What the exercise asks
A verbatim restatement of the data, free of pictures, is what you should output.

Source data
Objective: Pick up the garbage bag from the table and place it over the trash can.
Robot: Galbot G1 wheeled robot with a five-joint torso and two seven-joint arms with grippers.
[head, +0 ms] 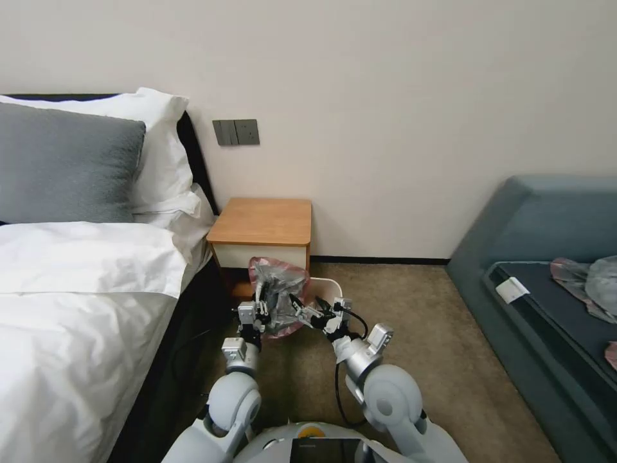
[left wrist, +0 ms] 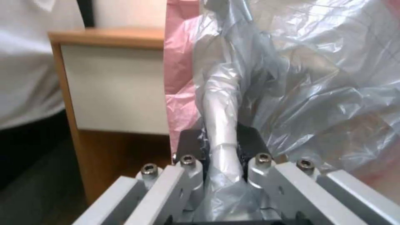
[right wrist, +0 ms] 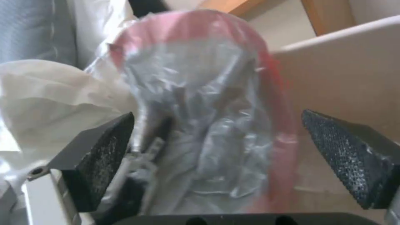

Answer space
Objective: Pick up the garbage bag from the table and place it over the trash can.
Robot: Galbot G1 wheeled robot with a five-joint torso and two seven-joint arms with grippers.
[head, +0 ms] 
[left wrist, +0 ms] 
[right wrist, +0 ms] 

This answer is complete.